- REQUIRED ACTION
Give the data again exactly as it is written.

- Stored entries
>>>>>
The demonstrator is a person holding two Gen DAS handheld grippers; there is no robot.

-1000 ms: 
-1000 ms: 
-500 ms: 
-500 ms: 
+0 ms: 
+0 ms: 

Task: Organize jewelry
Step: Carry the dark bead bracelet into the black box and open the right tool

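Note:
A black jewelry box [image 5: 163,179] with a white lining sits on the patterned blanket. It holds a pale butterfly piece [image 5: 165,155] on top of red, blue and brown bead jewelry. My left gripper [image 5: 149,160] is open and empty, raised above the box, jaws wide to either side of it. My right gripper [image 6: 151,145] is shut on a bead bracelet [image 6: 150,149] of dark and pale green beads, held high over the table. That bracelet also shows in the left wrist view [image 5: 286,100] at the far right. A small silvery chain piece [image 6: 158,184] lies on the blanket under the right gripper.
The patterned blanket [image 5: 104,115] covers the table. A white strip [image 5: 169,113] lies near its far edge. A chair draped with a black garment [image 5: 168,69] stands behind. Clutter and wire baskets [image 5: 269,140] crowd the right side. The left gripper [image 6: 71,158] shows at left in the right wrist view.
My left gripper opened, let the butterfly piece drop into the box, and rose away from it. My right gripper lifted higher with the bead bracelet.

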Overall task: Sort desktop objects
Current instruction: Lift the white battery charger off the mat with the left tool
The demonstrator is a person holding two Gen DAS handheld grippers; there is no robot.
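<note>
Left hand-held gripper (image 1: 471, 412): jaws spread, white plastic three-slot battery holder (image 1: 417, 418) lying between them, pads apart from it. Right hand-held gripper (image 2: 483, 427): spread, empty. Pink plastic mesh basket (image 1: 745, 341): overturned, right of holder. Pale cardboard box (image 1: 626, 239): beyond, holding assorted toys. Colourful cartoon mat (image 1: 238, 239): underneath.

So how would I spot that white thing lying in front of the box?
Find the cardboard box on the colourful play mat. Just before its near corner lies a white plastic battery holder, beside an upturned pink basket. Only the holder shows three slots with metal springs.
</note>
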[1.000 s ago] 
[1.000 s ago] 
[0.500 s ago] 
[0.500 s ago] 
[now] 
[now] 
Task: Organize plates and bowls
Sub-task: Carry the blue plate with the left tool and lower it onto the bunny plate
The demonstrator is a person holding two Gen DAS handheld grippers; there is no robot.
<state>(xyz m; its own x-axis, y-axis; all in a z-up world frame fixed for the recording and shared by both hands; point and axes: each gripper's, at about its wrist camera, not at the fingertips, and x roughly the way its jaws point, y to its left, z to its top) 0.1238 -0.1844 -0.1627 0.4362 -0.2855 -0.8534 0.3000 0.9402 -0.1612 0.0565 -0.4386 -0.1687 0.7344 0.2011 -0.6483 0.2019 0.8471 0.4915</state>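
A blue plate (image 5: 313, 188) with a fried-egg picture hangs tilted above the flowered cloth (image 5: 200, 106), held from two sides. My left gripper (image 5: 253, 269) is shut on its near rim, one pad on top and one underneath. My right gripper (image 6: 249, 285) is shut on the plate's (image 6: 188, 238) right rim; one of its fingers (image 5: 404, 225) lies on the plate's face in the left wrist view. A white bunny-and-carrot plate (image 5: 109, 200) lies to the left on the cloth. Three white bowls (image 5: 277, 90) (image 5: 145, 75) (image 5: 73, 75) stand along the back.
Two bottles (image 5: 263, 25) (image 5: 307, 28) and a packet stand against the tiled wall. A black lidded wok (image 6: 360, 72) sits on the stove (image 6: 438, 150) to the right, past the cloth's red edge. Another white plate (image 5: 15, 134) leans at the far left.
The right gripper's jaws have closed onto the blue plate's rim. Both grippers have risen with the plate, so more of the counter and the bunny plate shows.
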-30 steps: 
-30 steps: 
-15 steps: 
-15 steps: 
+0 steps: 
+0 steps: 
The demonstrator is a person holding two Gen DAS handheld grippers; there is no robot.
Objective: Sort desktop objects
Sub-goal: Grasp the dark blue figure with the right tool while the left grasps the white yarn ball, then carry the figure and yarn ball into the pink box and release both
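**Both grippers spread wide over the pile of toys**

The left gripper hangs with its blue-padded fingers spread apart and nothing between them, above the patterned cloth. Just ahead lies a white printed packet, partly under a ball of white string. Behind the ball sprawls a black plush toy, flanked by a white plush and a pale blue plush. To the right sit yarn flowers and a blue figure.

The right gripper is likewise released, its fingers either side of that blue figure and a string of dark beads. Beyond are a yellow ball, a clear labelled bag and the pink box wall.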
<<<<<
- SOLUTION TO THIS TASK
The demonstrator is a person holding two Gen DAS handheld grippers; there is no robot.

-1000 ms: 
-1000 ms: 
-500 ms: 
-500 ms: 
+0 ms: 
+0 ms: 

Task: Organize jewelry
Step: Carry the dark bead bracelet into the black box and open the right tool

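Note:
A black jewelry box [image 5: 163,179] with a white lining sits on the patterned blanket. It holds a pale butterfly piece [image 5: 165,155] on top of red, blue and brown bead jewelry. My left gripper [image 5: 149,160] is open and empty, raised above the box, jaws wide to either side of it. My right gripper [image 6: 151,145] is shut on a bead bracelet [image 6: 150,149] of dark and pale green beads, held high over the table. That bracelet also shows in the left wrist view [image 5: 286,100] at the far right. A small silvery chain piece [image 6: 158,184] lies on the blanket under the right gripper.
The patterned blanket [image 5: 104,115] covers the table. A white strip [image 5: 169,113] lies near its far edge. A chair draped with a black garment [image 5: 168,69] stands behind. Clutter and wire baskets [image 5: 269,140] crowd the right side. The left gripper [image 6: 71,158] shows at left in the right wrist view.
My left gripper opened, let the butterfly piece drop into the box, and rose away from it. My right gripper lifted higher with the bead bracelet.
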
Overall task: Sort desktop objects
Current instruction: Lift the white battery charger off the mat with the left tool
The demonstrator is a person holding two Gen DAS handheld grippers; there is no robot.
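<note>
Left hand-held gripper (image 1: 471, 412): jaws spread, white plastic three-slot battery holder (image 1: 417, 418) lying between them, pads apart from it. Right hand-held gripper (image 2: 483, 427): spread, empty. Pink plastic mesh basket (image 1: 745, 341): overturned, right of holder. Pale cardboard box (image 1: 626, 239): beyond, holding assorted toys. Colourful cartoon mat (image 1: 238, 239): underneath.

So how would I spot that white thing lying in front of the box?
Find the cardboard box on the colourful play mat. Just before its near corner lies a white plastic battery holder, beside an upturned pink basket. Only the holder shows three slots with metal springs.
</note>
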[1.000 s ago] 
[1.000 s ago] 
[0.500 s ago] 
[0.500 s ago] 
[now] 
[now] 
Task: Organize plates and bowls
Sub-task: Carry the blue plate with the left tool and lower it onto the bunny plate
The demonstrator is a person holding two Gen DAS handheld grippers; there is no robot.
<state>(xyz m; its own x-axis, y-axis; all in a z-up world frame fixed for the recording and shared by both hands; point and axes: each gripper's, at about its wrist camera, not at the fingertips, and x roughly the way its jaws point, y to its left, z to its top) 0.1238 -0.1844 -0.1627 0.4362 -0.2855 -0.8534 0.3000 0.9402 -0.1612 0.0565 -0.4386 -0.1687 0.7344 0.2011 -0.6483 0.2019 0.8471 0.4915</state>
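A blue plate (image 5: 313, 188) with a fried-egg picture hangs tilted above the flowered cloth (image 5: 200, 106), held from two sides. My left gripper (image 5: 253, 269) is shut on its near rim, one pad on top and one underneath. My right gripper (image 6: 249, 285) is shut on the plate's (image 6: 188, 238) right rim; one of its fingers (image 5: 404, 225) lies on the plate's face in the left wrist view. A white bunny-and-carrot plate (image 5: 109, 200) lies to the left on the cloth. Three white bowls (image 5: 277, 90) (image 5: 145, 75) (image 5: 73, 75) stand along the back.
Two bottles (image 5: 263, 25) (image 5: 307, 28) and a packet stand against the tiled wall. A black lidded wok (image 6: 360, 72) sits on the stove (image 6: 438, 150) to the right, past the cloth's red edge. Another white plate (image 5: 15, 134) leans at the far left.
The right gripper's jaws have closed onto the blue plate's rim. Both grippers have risen with the plate, so more of the counter and the bunny plate shows.
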-30 steps: 
-30 steps: 
-15 steps: 
-15 steps: 
+0 steps: 
+0 steps: 
The demonstrator is a person holding two Gen DAS handheld grippers; there is no robot.
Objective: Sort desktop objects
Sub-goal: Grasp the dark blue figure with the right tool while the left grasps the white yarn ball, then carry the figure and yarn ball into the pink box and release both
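**Both grippers spread wide over the pile of toys**

The left gripper hangs with its blue-padded fingers spread apart and nothing between them, above the patterned cloth. Just ahead lies a white printed packet, partly under a ball of white string. Behind the ball sprawls a black plush toy, flanked by a white plush and a pale blue plush. To the right sit yarn flowers and a blue figure.

The right gripper is likewise released, its fingers either side of that blue figure and a string of dark beads. Beyond are a yellow ball, a clear labelled bag and the pink box wall.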

No more work is needed on this exercise.